Goal of the exercise: From the listing below, work out how many lines contain "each"; the answer is that number and nothing more.
=== Data shown ===
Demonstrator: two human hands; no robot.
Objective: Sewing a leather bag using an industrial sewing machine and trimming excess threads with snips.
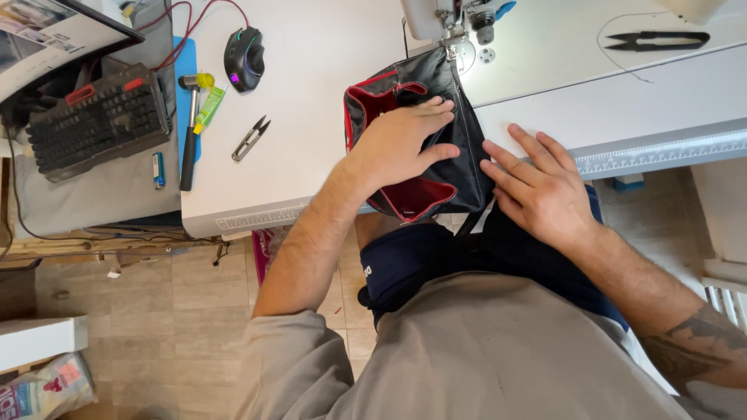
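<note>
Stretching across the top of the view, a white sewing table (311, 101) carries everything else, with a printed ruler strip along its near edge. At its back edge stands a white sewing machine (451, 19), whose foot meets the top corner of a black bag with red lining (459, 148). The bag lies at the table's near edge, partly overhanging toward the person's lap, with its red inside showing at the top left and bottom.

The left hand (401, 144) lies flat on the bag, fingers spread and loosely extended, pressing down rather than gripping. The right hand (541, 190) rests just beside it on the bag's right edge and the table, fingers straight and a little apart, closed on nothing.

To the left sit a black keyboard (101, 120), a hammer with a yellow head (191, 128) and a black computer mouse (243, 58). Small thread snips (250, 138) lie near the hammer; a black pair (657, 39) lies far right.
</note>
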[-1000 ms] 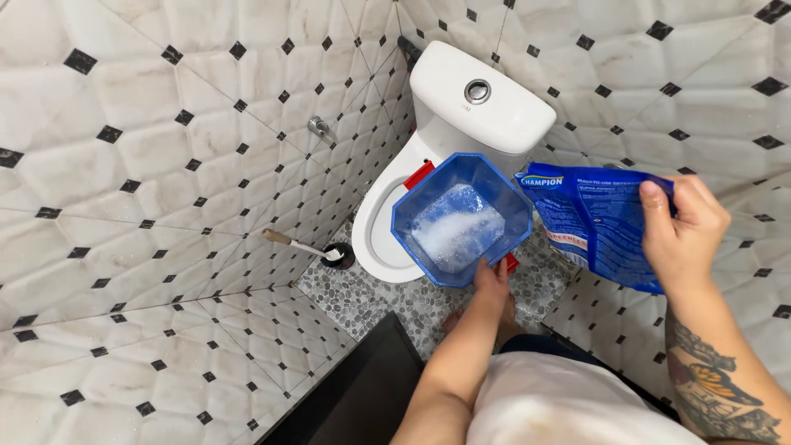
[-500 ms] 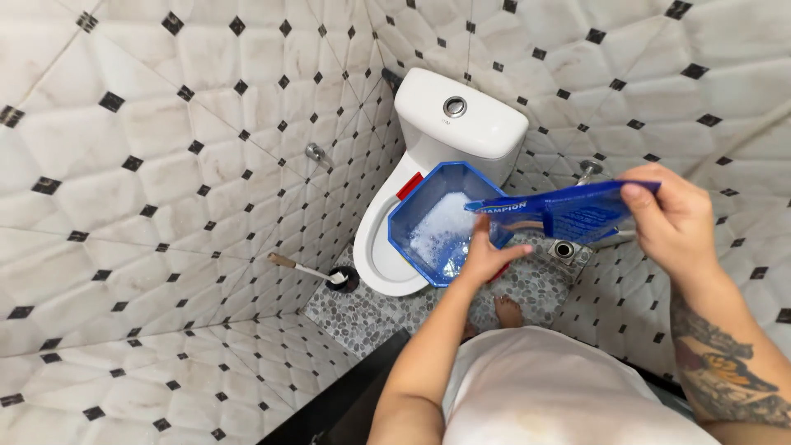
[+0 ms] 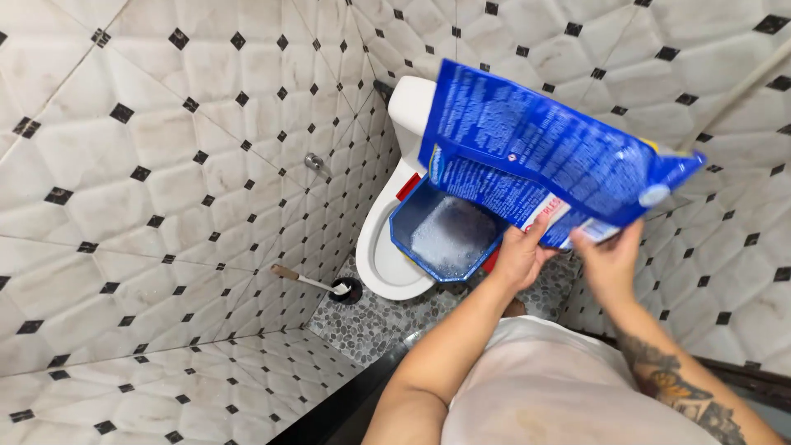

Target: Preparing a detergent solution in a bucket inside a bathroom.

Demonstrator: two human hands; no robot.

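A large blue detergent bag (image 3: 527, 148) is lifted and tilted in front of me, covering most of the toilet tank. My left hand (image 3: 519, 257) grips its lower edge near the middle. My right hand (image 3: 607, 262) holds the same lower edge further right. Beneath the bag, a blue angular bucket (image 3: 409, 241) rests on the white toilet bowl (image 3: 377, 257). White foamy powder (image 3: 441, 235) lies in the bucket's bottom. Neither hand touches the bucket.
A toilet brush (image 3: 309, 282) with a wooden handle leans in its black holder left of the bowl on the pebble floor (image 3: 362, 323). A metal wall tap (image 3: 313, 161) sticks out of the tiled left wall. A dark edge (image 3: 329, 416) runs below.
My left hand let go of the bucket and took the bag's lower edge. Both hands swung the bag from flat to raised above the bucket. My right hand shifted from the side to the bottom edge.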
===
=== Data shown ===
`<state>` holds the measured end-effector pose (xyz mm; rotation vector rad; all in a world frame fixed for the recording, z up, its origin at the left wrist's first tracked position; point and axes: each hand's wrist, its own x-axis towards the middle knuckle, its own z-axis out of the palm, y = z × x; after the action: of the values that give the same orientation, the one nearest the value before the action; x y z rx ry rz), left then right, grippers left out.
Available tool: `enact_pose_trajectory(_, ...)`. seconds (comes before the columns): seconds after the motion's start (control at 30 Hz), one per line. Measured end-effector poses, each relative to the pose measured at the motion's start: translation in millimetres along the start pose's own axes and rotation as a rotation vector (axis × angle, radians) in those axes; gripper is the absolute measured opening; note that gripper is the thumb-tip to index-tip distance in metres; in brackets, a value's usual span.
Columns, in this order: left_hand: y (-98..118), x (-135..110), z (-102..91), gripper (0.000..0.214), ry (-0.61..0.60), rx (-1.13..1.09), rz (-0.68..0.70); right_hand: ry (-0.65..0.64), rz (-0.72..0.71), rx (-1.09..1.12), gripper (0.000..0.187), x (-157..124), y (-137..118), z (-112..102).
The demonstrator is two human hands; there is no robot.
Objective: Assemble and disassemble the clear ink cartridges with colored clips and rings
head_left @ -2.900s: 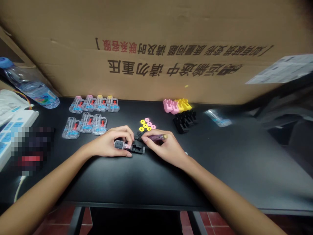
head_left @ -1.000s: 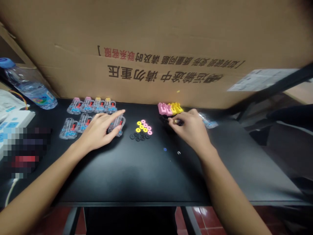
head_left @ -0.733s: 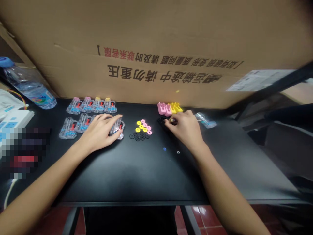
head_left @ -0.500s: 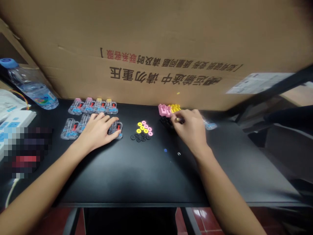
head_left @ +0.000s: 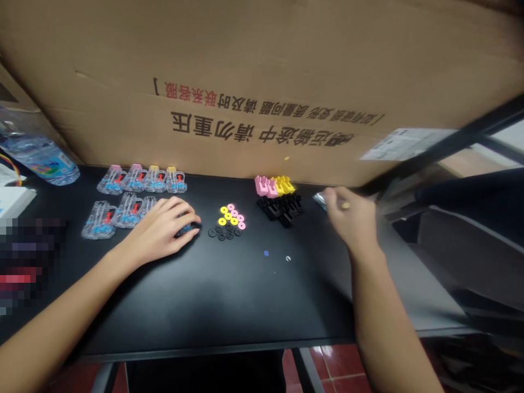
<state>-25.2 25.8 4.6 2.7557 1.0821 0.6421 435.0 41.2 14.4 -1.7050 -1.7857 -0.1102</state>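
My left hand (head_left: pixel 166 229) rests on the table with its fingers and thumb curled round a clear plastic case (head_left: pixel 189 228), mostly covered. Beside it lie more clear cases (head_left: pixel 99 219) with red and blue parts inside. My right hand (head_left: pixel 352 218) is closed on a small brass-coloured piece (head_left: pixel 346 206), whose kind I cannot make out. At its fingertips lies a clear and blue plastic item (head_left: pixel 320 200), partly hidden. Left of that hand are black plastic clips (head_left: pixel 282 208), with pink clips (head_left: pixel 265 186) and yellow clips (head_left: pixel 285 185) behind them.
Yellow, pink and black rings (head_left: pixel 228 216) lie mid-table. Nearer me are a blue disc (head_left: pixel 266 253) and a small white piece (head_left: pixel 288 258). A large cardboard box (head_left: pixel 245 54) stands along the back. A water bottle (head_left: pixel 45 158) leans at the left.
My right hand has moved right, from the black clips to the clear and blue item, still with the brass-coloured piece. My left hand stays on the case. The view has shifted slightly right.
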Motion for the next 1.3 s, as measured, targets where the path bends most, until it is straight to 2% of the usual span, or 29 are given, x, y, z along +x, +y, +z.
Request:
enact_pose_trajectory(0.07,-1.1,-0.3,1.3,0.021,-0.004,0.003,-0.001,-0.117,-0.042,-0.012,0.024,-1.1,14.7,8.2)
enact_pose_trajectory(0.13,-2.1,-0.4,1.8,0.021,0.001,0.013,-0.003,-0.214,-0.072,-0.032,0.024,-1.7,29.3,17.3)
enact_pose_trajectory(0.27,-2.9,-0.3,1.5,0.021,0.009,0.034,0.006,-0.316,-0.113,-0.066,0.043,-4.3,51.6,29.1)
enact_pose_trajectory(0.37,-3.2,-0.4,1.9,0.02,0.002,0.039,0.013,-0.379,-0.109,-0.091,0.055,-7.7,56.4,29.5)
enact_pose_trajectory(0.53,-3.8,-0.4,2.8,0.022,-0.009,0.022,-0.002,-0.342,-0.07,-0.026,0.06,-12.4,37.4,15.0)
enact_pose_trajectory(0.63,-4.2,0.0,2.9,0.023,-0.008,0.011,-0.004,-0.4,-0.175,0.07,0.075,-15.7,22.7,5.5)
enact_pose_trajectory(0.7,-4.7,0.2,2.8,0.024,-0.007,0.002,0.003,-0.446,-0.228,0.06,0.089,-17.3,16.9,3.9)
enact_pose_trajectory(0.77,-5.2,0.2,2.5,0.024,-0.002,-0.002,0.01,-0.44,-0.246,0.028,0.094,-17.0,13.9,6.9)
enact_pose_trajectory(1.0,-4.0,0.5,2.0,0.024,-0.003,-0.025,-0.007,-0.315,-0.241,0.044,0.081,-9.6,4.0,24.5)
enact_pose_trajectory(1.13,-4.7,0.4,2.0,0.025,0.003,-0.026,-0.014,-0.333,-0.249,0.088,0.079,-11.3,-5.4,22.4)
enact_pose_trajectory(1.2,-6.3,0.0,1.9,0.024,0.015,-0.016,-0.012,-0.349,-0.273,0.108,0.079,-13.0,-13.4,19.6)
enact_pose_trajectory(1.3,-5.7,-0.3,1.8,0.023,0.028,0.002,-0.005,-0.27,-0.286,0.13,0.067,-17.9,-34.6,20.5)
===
The answer: 2